**REQUIREMENT**
Go through the data below and count every line that has the word "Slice". Return only the count.
[[ SOURCE DATA open ]]
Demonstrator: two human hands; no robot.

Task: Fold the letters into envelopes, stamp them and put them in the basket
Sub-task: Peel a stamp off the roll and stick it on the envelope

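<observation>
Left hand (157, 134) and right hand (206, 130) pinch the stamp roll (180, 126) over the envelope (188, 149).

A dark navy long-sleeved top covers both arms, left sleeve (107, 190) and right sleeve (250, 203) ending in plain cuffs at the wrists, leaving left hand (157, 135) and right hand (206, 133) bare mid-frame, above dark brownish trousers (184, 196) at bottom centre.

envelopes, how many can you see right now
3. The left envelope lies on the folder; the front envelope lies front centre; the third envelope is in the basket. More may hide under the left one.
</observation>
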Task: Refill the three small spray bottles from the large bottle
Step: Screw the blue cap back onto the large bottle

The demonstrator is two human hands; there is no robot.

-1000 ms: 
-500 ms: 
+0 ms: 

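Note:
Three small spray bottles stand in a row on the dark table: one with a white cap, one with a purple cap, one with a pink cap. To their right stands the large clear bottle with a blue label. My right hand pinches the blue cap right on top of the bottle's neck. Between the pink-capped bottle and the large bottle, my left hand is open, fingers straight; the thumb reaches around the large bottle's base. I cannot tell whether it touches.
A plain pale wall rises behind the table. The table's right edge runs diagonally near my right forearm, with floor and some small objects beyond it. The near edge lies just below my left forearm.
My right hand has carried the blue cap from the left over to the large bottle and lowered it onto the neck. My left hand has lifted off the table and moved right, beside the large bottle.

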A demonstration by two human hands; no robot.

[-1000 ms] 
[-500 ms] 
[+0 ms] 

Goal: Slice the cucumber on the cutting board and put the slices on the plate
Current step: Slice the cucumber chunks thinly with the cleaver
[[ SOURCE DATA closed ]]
**REPLY**
2